Reproduce exactly, from the line containing "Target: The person", every line down to the end of the data below.

#### GIVEN DATA:
- - -
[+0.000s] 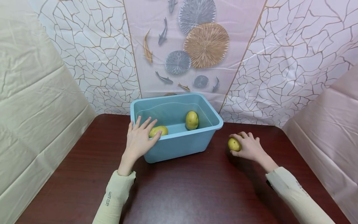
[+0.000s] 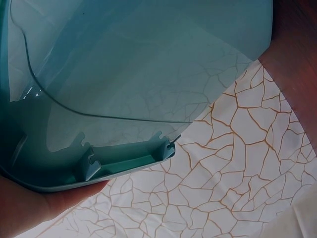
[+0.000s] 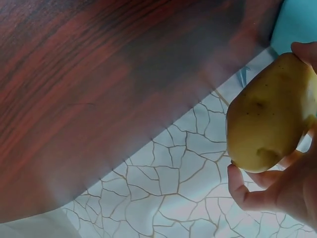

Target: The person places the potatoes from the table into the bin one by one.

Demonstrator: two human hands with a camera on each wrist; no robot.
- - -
#### OUTPUT BELOW:
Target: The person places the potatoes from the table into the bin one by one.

Demonstrator: two human hands with a camera on each wrist; no robot.

Nothing more belongs to the answer.